Problem to solve.
Determine how many lines in these records hold "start". Only the number is wanted.

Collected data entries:
--------------------------------

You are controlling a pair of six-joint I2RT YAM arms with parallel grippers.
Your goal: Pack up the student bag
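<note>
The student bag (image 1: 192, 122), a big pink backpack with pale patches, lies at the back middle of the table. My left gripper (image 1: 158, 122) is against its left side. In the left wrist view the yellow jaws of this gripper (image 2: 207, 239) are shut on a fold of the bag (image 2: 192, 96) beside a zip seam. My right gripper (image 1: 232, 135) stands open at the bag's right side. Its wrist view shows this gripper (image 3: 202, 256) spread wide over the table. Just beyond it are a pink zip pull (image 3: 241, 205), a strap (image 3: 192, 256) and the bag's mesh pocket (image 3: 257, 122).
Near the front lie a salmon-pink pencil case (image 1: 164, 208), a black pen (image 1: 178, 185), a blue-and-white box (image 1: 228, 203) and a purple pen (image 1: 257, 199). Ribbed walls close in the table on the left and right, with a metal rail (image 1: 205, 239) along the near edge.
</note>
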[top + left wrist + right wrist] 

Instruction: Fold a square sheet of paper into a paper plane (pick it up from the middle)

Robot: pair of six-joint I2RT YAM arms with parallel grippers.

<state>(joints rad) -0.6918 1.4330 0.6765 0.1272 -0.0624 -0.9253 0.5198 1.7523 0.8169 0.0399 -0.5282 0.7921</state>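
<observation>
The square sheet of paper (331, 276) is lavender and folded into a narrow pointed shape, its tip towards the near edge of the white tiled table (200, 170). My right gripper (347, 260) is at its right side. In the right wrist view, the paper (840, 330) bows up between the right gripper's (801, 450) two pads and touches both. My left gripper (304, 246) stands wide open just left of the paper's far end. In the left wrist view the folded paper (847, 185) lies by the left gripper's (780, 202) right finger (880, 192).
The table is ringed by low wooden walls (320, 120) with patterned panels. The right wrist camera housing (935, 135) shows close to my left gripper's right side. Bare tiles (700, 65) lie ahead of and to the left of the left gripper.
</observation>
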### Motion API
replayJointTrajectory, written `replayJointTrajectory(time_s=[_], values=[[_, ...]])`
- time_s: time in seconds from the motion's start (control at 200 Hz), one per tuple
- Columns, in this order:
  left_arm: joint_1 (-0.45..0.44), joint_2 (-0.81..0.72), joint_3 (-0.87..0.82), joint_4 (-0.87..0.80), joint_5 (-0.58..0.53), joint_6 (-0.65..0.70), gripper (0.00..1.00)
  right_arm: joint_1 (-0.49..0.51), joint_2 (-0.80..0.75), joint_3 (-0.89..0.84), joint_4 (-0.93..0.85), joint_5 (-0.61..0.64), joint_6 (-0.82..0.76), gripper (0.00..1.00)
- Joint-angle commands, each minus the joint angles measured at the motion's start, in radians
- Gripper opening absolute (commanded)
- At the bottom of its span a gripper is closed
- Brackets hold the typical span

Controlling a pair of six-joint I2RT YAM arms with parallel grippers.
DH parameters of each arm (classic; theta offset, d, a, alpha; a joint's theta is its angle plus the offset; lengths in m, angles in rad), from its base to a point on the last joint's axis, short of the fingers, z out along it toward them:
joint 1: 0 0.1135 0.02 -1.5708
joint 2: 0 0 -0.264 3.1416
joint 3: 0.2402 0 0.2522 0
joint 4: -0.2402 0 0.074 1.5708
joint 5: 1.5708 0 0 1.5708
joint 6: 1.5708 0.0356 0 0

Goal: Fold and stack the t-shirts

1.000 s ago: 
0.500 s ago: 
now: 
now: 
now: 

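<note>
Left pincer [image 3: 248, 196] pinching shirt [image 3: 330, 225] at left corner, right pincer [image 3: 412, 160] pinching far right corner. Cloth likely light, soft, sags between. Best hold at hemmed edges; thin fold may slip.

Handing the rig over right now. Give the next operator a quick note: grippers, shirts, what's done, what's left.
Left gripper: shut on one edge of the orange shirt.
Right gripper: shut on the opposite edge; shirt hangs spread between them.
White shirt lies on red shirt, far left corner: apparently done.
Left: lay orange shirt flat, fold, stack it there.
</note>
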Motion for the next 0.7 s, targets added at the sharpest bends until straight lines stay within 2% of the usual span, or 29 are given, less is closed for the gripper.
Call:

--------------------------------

Output for this exercise.
2